Les fusillades dans les lycées sont une triste habitude aux États-Unis, et elles n’ont jamais remis en cause le sacro-saint port d’armes qui reste gravé dans la Constitution américaine. Mais quand cela se passe en France, cela interpelle. Tout d’abord parce qu’il est bien plus difficile de se procurer des armes, et encore plus quand on est un simple lycéen. Killian a ouvert le feu sur son proviseur dans son lycée de Grasse et a créé un vent de panique, avant d’être un peu plus tard arrêté par la police. Vivant. C’est encore plus inhabituel puisqu’il s’agit bien souvent de personnes suicidaires qui n’ont pas l’intention de se rendre à la police.

Bien évidemment, les médias se sont jetés sur cette affaire en allant fouiller le passé numérique du jeune homme. En quelques photos et statuts publics sur Facebook, on peut désormais en déduire beaucoup sur une personne et faire à la télévision son pseudo-profil psychologique sans trop se fatiguer. On a pu voir par exemple sur BFMTV «l’acte fou d’un jeune homme fragile». On aurait presque envie de le câliner avec un titre pareil, le pauvre, ce n’est sûrement pas de sa faute.

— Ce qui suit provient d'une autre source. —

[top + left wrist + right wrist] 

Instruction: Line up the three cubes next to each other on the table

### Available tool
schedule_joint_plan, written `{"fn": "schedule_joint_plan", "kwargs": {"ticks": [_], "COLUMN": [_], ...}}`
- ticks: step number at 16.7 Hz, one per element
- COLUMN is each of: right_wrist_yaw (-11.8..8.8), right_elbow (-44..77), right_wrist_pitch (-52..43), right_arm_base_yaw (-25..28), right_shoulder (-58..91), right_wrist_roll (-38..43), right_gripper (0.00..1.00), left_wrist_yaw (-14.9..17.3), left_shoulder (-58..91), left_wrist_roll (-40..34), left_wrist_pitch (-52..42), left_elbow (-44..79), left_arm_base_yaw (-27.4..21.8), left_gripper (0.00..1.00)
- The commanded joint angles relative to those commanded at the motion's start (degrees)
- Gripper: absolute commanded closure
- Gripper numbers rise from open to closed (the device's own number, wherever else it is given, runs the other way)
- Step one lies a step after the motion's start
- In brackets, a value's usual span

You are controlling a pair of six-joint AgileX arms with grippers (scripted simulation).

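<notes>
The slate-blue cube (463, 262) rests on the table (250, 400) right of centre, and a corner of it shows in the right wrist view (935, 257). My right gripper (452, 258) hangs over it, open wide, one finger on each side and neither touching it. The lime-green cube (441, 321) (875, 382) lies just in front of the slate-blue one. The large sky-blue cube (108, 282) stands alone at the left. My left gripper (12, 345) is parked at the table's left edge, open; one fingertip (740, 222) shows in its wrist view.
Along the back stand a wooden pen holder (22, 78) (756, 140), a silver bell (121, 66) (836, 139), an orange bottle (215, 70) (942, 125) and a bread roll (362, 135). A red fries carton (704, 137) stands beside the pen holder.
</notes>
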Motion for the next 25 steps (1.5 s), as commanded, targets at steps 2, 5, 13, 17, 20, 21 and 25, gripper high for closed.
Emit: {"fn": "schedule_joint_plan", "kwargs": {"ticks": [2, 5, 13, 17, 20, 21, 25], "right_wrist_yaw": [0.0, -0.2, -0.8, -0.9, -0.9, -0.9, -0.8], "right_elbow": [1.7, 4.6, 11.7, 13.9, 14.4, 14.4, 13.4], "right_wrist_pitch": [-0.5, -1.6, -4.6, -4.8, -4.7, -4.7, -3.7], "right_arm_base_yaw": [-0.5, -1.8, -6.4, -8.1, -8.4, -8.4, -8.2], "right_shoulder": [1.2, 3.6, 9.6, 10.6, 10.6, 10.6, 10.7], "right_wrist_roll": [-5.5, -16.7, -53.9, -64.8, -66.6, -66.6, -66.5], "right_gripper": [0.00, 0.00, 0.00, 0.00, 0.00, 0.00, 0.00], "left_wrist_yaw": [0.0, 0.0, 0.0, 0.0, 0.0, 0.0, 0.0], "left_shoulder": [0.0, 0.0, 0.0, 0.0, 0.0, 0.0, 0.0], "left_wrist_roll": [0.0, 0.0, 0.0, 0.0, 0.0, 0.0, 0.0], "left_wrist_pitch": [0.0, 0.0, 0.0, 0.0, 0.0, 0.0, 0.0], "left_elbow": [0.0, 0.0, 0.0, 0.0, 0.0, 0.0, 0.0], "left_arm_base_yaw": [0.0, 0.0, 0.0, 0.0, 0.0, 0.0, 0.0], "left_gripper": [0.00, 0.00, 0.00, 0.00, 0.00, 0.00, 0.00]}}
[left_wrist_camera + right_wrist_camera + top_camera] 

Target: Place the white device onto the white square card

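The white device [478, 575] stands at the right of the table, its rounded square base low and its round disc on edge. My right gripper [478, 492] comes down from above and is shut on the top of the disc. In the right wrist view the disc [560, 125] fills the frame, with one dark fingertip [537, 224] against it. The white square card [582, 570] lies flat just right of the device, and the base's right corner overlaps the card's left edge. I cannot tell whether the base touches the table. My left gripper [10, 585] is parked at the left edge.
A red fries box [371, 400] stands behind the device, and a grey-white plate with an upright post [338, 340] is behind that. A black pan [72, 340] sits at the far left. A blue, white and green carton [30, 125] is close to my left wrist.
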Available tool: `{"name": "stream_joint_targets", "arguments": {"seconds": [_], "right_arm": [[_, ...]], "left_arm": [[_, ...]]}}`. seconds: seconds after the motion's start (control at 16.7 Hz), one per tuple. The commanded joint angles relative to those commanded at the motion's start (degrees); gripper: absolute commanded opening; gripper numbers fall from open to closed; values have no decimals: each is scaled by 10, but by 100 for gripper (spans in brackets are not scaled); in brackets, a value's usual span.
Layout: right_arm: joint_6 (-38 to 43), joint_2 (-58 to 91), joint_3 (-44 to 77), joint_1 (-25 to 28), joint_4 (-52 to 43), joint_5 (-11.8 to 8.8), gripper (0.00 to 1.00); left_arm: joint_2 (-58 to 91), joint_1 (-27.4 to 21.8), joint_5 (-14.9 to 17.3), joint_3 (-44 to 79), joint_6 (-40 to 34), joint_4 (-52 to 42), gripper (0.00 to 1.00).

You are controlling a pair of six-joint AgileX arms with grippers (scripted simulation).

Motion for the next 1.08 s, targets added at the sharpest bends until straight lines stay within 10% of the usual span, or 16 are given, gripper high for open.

Bizarrement, à aucun moment quelqu’un a évoqué un attentat terroriste, ou mentionné l’auteur comme pouvant être potentiellement un terroriste. Mais non, il s’appelle Killian voyons, un blanc ne peut pas être terroriste, il est forcément «fragile», c’est tout. Quelques photos de violence sur les réseaux sociaux, emballé c’est pesé, il a trop joué aux jeux vidéo étant jeune, c’est fini. Prenons juste quelques instants à imaginer la même scène et apprendre que l’auteur des faits a un nom à consonance disons nord-africaine tendance Moyen-Orient. La couverture de cette fusillade tragique aurait certainement pris une autre tournure, et il n’aurait pas fallu longtemps avant qu’on qualifie l’auteur et le mobile de «terroristes». Killian n’avait peut-être pas de mobile politique ou idéologique qui le classe parmi les terroristes, mais la «fragilité» a bon dos.

Audrey Somnard

Un commentaire

  1. Ben on ne peut que vous donner raison : pas un dans les médias pour dire que Ziyed Ben Belgacem était un garçon fragile… et vu le nom, c’est pas un « Dupont-Lajoie » blanc et bien juteux.
    Ce monde est décidément trop injuste.